Leader: Three hot issues and the Agenda Setters 2004 poll
Open source, offshoring and security dominate...
Never before has silicon.com produced an Agenda Setters poll of tech's movers and shakers with so many lesser-known names. There's a reason for that: the nature of the areas that are hottest right now and will be for the foreseeable future.
Sure, our dozen or so panel experts cast their votes after some hours of rigorous arguments and counter-arguments and some usual suspects turned up. Bill Gates, Steve Jobs, Linus Torvalds and Rupert Murdoch all need no introduction. But they didn't boss the poll, as they have in some past years.
Nor was the final outcome down to any predetermined tactics by our panel to 'be different', just for the hell of it. Instead, the final rankings seem to show the growing importance of three subjects: open source, offshoring and security/privacy.
Let's take them in order, consider some of the areas that were also important, and then stick our neck out to draw some conclusions.
Open source is about more than Torvalds, as Sylvia Carr writes in her analysis on this subject here. He's in at number 7 and always fares well but those who have pioneered the commercialisation of open source offerings, among them Linux, are right up there. Consider MySQL CEO Marten Mickos at an impressive 12 (in the absence, for once, of fellow database king Larry Ellison), Red Hat engineer Mark Cox at 40 or Open Source Risk Management's Daniel Eggers at 37.

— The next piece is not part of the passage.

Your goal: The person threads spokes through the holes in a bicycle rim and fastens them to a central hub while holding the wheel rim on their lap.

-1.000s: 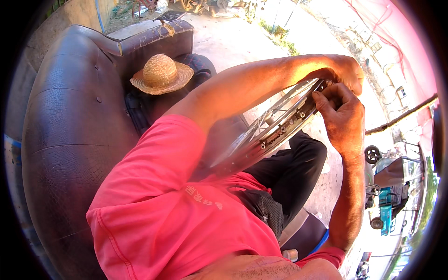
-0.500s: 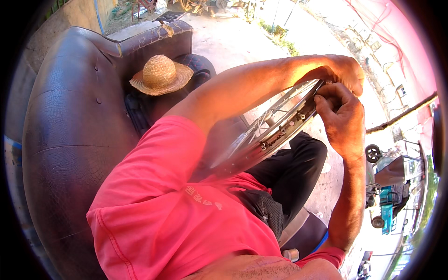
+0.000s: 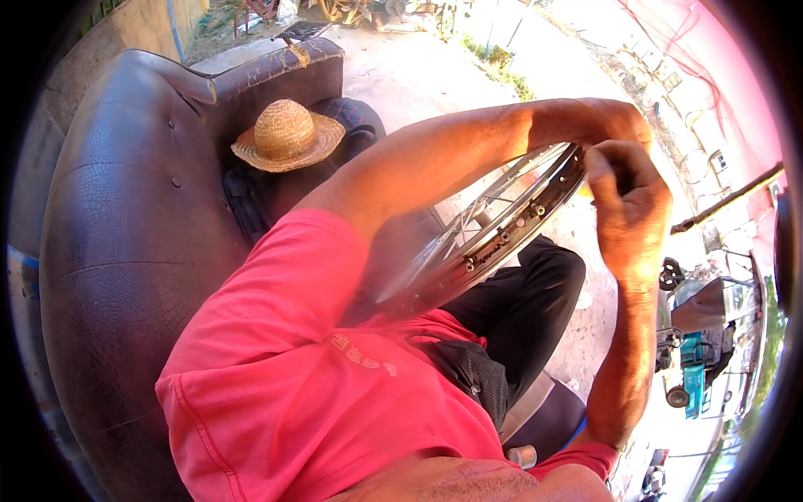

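A bare metal spoked wheel rim (image 3: pixel 520 219) stands tilted in front of my chest, its near end blurred and its far end up by my hands. Spoke nipples show along its dark inner channel. Reaching across from the left, my left hand (image 3: pixel 609 123) is closed over the rim's far end, its fingertips mostly hidden. Beside it, my right hand (image 3: pixel 629 194) is closed, thumb and curled fingers drawn together at the rim's edge. Whatever is between those fingers is too small or hidden to name.
A dark leather sofa (image 3: pixel 125 251) curves along the left, with a straw hat (image 3: pixel 286 135) on dark items on its seat. My bent leg in black trousers (image 3: pixel 548 289) is below the rim. Parked vehicles, one a teal cart (image 3: pixel 693 376), stand at the right.
My right hand has shifted slightly right, away from the rim, uncovering more of its far end. The left hand and rim have barely moved.
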### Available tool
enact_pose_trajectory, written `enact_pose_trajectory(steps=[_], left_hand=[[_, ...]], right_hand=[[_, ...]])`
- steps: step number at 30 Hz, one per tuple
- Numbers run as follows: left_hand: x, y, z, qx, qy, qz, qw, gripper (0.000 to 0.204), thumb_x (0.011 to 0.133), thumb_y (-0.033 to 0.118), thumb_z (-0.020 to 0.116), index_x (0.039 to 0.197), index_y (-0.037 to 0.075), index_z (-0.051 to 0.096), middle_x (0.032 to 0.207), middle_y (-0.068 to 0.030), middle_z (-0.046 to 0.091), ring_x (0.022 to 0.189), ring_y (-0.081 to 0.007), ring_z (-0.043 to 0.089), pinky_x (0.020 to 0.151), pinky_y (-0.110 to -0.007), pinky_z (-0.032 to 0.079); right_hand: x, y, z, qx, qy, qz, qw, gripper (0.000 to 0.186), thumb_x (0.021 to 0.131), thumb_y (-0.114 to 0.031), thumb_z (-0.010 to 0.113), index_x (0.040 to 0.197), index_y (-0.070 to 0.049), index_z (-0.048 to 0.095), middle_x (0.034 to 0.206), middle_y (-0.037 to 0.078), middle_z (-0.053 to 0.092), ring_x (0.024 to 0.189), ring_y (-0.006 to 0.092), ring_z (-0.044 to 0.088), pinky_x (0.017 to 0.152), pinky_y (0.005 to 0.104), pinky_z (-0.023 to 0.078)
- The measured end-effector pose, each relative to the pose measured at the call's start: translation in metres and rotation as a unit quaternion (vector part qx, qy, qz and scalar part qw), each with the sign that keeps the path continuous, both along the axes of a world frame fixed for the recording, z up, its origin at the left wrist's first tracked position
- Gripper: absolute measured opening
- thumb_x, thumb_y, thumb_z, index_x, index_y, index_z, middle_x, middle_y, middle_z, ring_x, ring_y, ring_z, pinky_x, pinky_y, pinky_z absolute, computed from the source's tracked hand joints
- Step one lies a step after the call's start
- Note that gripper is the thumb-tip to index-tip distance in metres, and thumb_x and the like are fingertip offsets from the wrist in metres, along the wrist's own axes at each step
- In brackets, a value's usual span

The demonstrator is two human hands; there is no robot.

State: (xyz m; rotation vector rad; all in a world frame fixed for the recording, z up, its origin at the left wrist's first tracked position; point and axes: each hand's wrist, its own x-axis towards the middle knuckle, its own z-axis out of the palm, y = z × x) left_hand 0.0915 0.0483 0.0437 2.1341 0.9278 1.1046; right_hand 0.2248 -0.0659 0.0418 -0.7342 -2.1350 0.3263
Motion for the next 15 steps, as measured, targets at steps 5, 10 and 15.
enact_pose_trajectory(steps=[5, 10, 15], left_hand=[[0.006, -0.005, 0.000, 0.040, 0.013, 0.017, 0.999, 0.024, 0.074, 0.026, 0.074, 0.089, 0.006, 0.073, 0.085, -0.0045, 0.072, 0.079, -0.0152, 0.065, 0.071, -0.031, 0.050], [0.007, -0.009, 0.003, 0.008, 0.018, -0.001, 1.000, 0.023, 0.076, 0.024, 0.074, 0.089, 0.005, 0.073, 0.086, -0.0068, 0.075, 0.081, -0.0145, 0.069, 0.073, -0.029, 0.052], [0.009, -0.014, -0.002, 0.024, 0.004, -0.069, 0.997, 0.020, 0.078, 0.021, 0.072, 0.089, 0.004, 0.072, 0.086, -0.0063, 0.075, 0.081, -0.0132, 0.069, 0.074, -0.029, 0.052]], right_hand=[[0.042, 0.040, 0.004, -0.368, 0.255, 0.121, 0.886, 0.032, 0.100, -0.028, 0.045, 0.103, -0.001, 0.063, 0.082, 0.002, 0.060, 0.064, 0.0117, 0.049, 0.055, 0.0234, 0.036], [0.081, 0.069, -0.025, -0.529, 0.357, 0.218, 0.738, 0.021, 0.096, -0.020, 0.047, 0.101, -0.005, 0.061, 0.090, 0.007, 0.062, 0.058, 0.0130, 0.041, 0.046, 0.0235, 0.032], [0.079, 0.073, -0.038, -0.566, 0.417, 0.202, 0.682, 0.024, 0.096, -0.022, 0.049, 0.104, -0.003, 0.060, 0.093, 0.008, 0.060, 0.064, 0.0127, 0.043, 0.047, 0.0231, 0.033]])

And, though it's a stretch, how about IBM's Sam Palmisano at 27 (in the absence of half a dozen other major vendor bosses) and even Sun's Jonathan Schwartz, as that company looks to more open approaches to help turn around its business?
Free software guru Richard Stallman sneaks in at 44, while academics such as University of Chicago's Ian Foster are also in there highlighting different models to the 'vendor sells you software they control' approach.
Even California is looking at open source software - thanks to civil servant Bernard C Soriano, this year's Mayor of Munich, who places at 49.
But few topics these days command more column inches - or more emails to the silicon.com virtual mail bag - than offshoring. Last year, this trend was already high-profile but panellists picked on politicians such as the premiers of India and China as those setting that agenda.
Not any more. The wider industry now looks to a range of company bosses to lead this trend, as Andy McCue explains here. Two companies fare particularly well. TCS CEO S Ramadorai (20) and Ratan Tata (45) both play for the same team while Wipro chips in with Vivek Paul (26) and Azim Premji (35). From the West, CSC CEO Van Honeycutt makes it in at 38 as one of the most successful proponents of outsourcing/offshoring.
China premier Hu Jintao still makes the list but he is down to 41 from a mighty fourth place 12 months ago.
But politicos with clout are to be seen near the top of our rankings. NHS IT tsar Richard Granger even manages to climb eight places this time to 6.
US Secretary of Homeland Security Tom Ridge and UK Home Secretary David Blunkett come in at 4 and 5 respectively. Their power - though it has to be asked if they would be agenda setters when they inevitably move on - is neatly counterpoised with a campaigning individual who is in at 50, Privacy International's Simon Davies.
Clearly, for every ID card scheme or poorly thought out national database there are dissenting voices but, for now at least, those doing the cracking down are more influential. Reporter Jo Best looks at this in more depth here.
Individuals from these three areas make up a considerable portion of this year's 50. A number of big name CEOs weren't considered worthy and even a hot area such as mobile and wireless, with VoIP entrepreneur Niklas Zennstrom in at 3, doesn't figure like it has done in the recent past, as Tony Hallett details.
In 2002, no fewer than five Big Media chiefs made the final top 10 - Rupert Murdoch (1), Steve Case (2), Jean-Marie Messier (4), Thomas Middelhoff (7) and Greg Dyke (9). Apart from one of them they are no longer in their posts. The exception is Murdoch (now at 18), who this year finds his son James Murdoch two places above him.
That makes for a nice father-son hook but perhaps the greater story, as Will Sturgeon explains, is the BBC's Ashley Highfield pipping Apple's Steve Jobs to the top spot this time. Sure, in a year which sees two other Apple employees make our 50, Jobs has a good case to become the only person ever to repeat as number 1 but then what Highfield has done for new media and the use of technology is impressive.
Indeed, while open source, offshoring and security/privacy dominated as subjects, the bulk of the remainder of names were true 'man behind the man' material. An age of "re-regulation", as one Agenda Setters panellist termed it, was personified in people such as senators Sarbanes and Oxley and IASC chairman Sir David Tweedie, while two other Microsoft executives besides Bill Gates made it - neither of them CEO Steve Ballmer.
It was that kind of year and that's no bad thing. We always get the feeling there are a lot of individuals who pull in millions and run some well-known companies or even countries but they aren't the ones making the important decisions. This year's top 50 is diverse and has a lot of surprises. Long may that be a trend that continues.